> Data block
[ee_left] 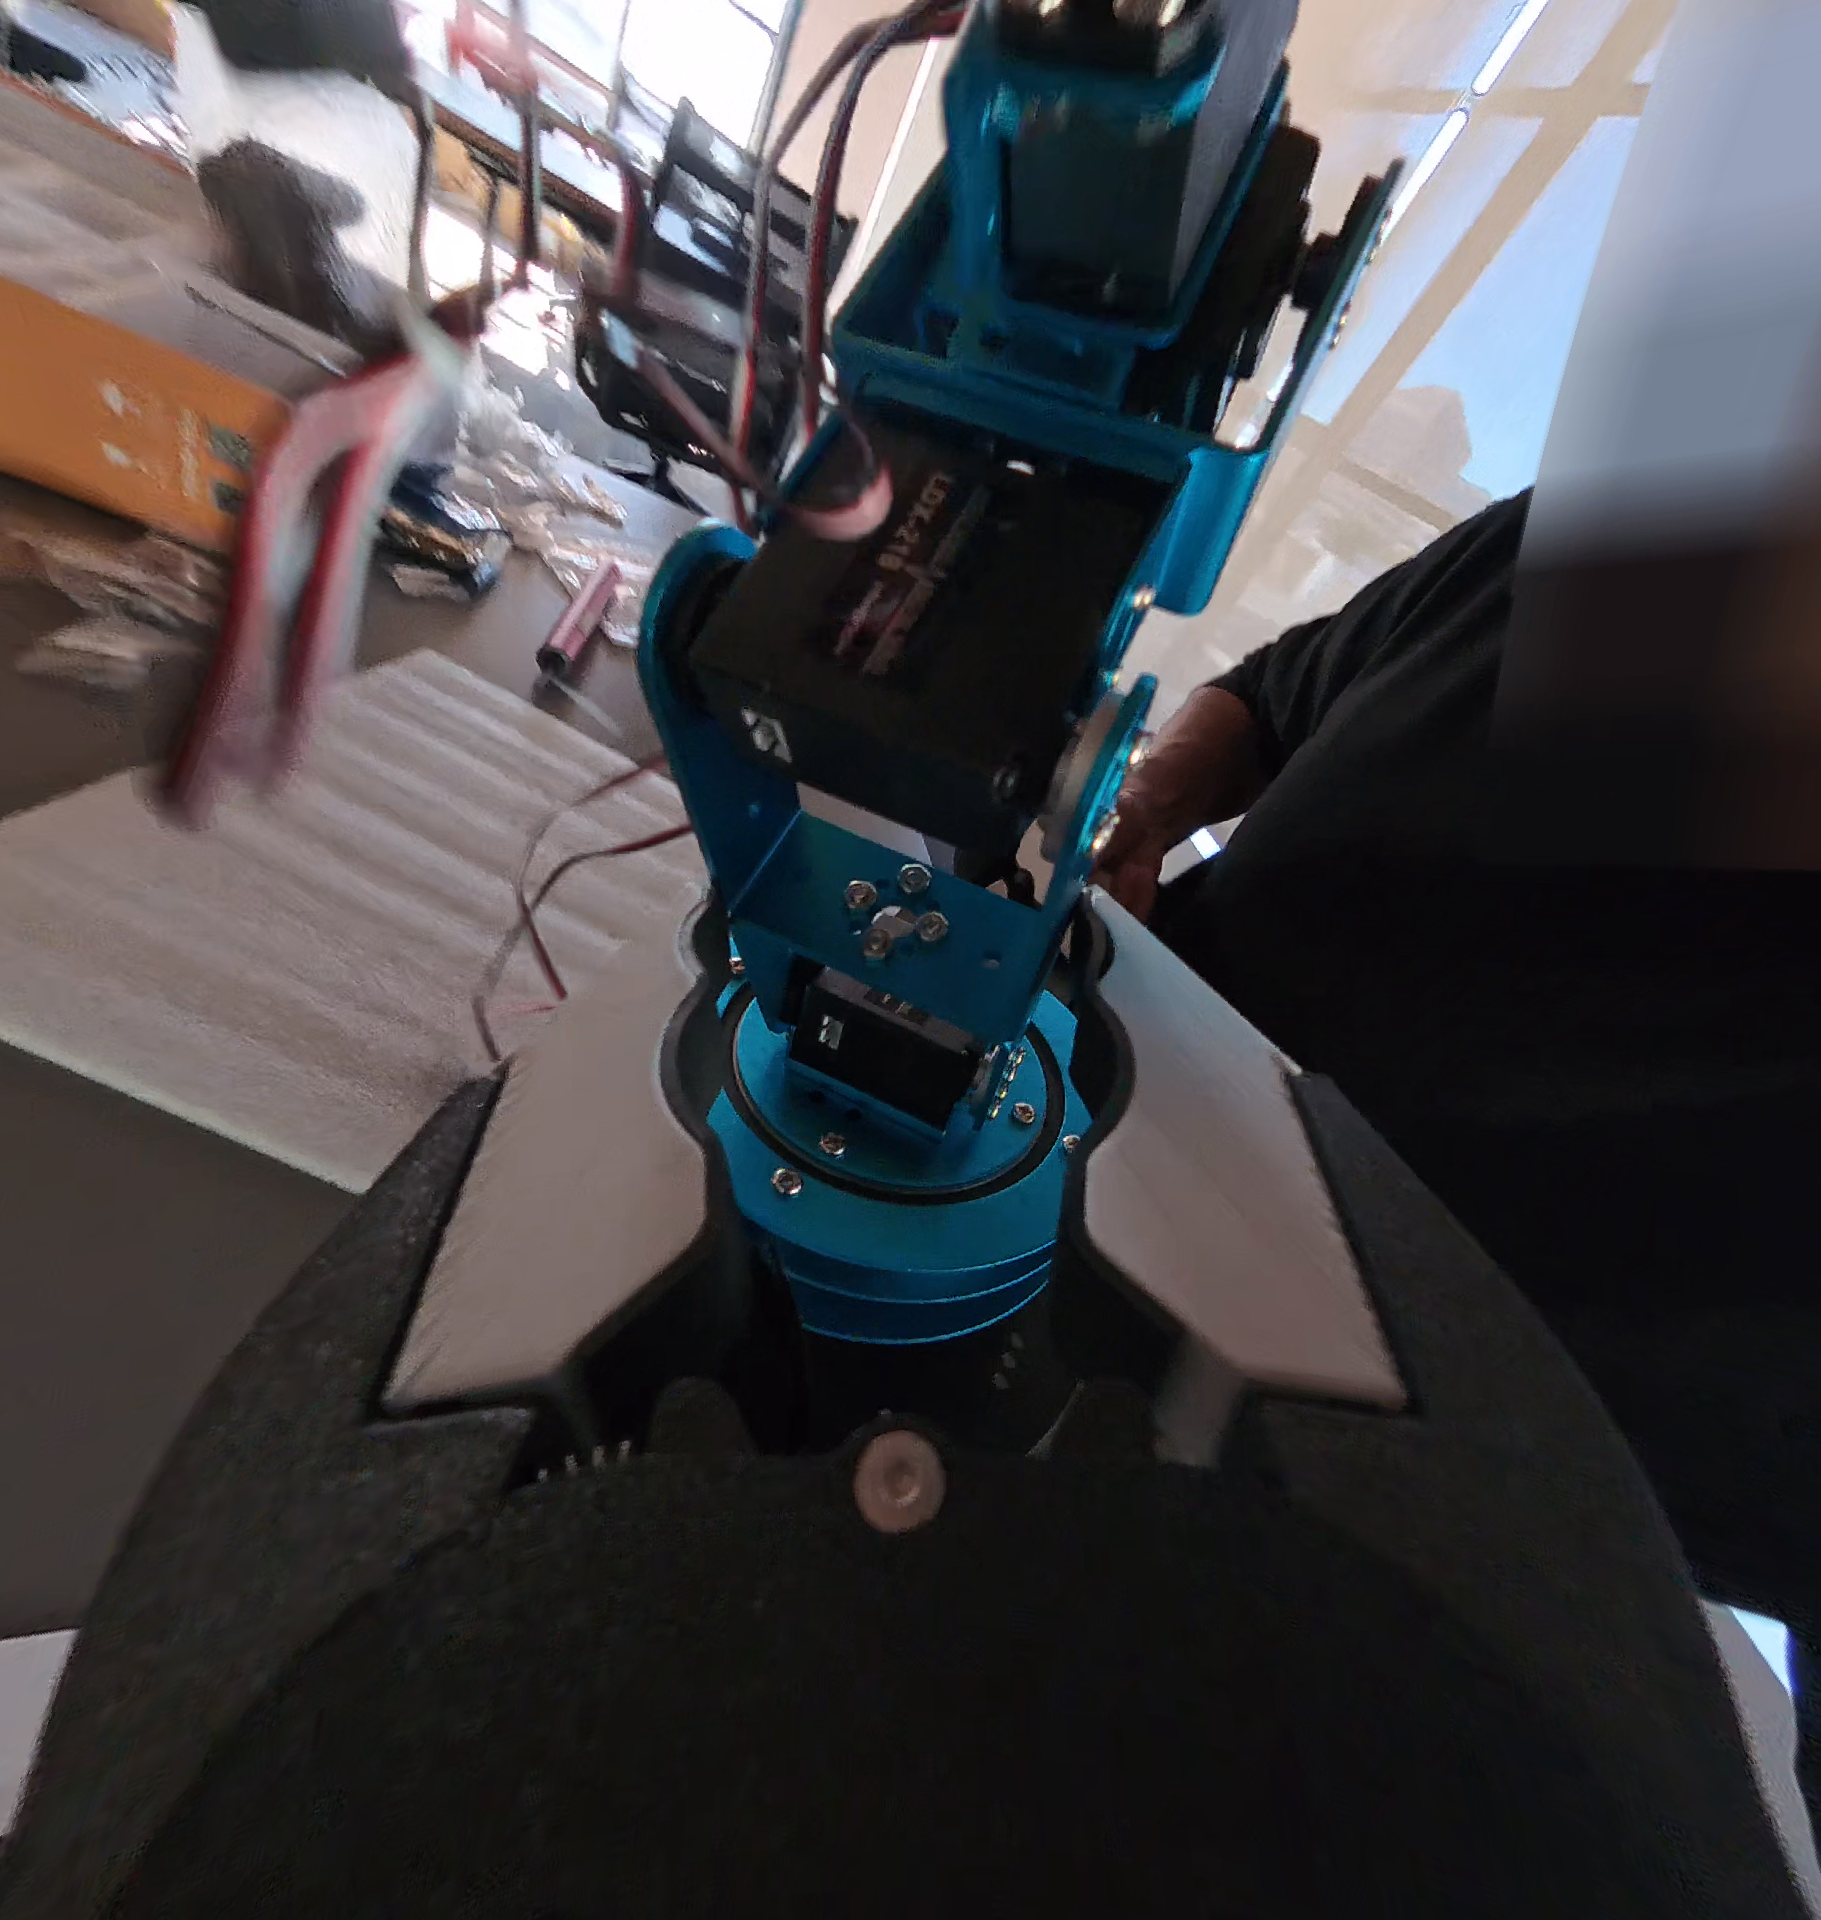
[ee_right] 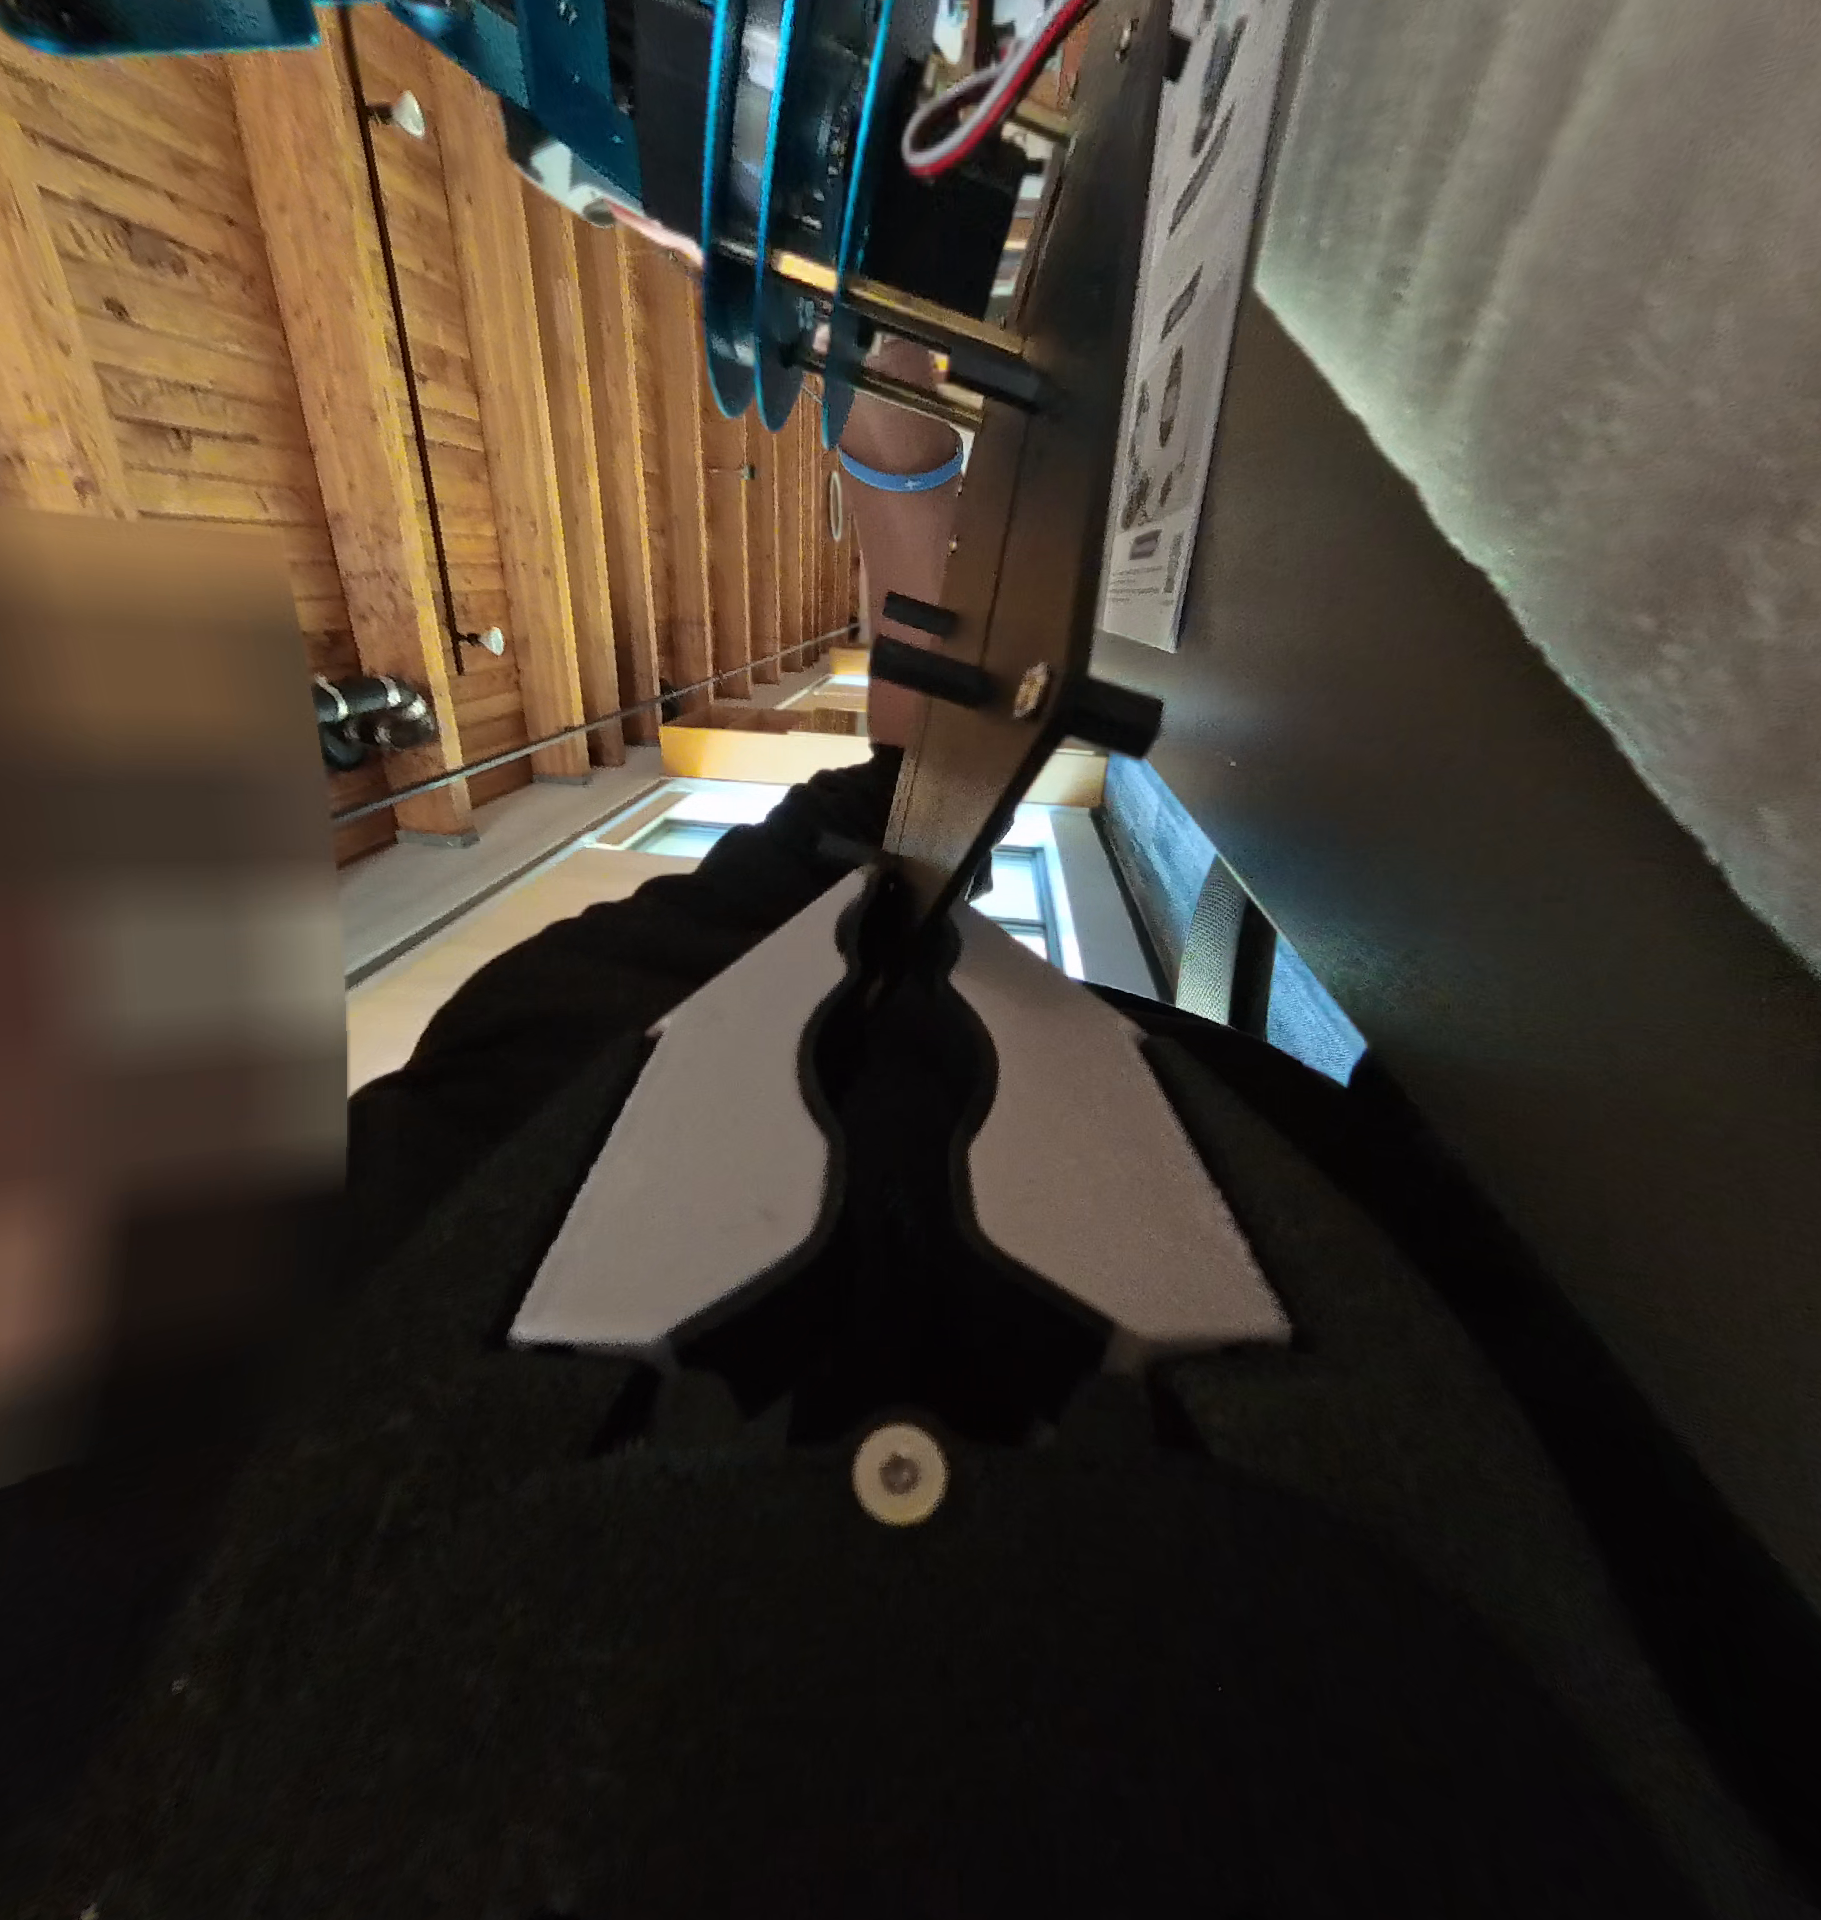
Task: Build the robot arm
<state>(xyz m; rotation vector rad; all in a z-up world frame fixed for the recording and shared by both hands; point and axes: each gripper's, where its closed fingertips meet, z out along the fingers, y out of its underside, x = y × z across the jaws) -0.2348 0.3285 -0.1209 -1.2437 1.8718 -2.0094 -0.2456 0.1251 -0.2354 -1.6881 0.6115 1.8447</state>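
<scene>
Wooden beams [ee_right: 262,312] appear only in the right view, where the right gripper [ee_right: 901,904] pinches a black base plate [ee_right: 999,623]; left gripper [ee_left: 901,997] clamps the blue robot arm's [ee_left: 947,623] round base above the tabletop [ee_left: 106,1299].

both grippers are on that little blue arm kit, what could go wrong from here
1. The left hand-held gripper clamps only the round blue base of the small robot arm; the tall servo stack above leans, so it could twist in the grip.
2. Loose servo wires trail over the white foam sheet and could snag.
3. The right hand-held gripper pinches just the thin edge of the black base plate, a grip that may slip.
</scene>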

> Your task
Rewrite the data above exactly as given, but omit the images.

> Output for this exercise
[ee_left] 
[ee_right] 
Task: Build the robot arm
<state>(xyz m; rotation vector rad; all in a z-up world frame fixed for the recording and shared by both hands; point and axes: each gripper's, where its closed fingertips meet, z out along the fingers, y out of its underside, x = y × z across the jaws) -0.2348 0.3285 -0.1209 -1.2437 1.8718 -2.0094 -0.2456 0.1251 -0.2354 -1.6881 0.6115 1.8447</state>
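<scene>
Wooden beams [ee_right: 262,312] appear only in the right view, where the right gripper [ee_right: 901,904] pinches a black base plate [ee_right: 999,623]; left gripper [ee_left: 901,997] clamps the blue robot arm's [ee_left: 947,623] round base above the tabletop [ee_left: 106,1299].

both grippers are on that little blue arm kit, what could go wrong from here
1. The left hand-held gripper clamps only the round blue base of the small robot arm; the tall servo stack above leans, so it could twist in the grip.
2. Loose servo wires trail over the white foam sheet and could snag.
3. The right hand-held gripper pinches just the thin edge of the black base plate, a grip that may slip.
</scene>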

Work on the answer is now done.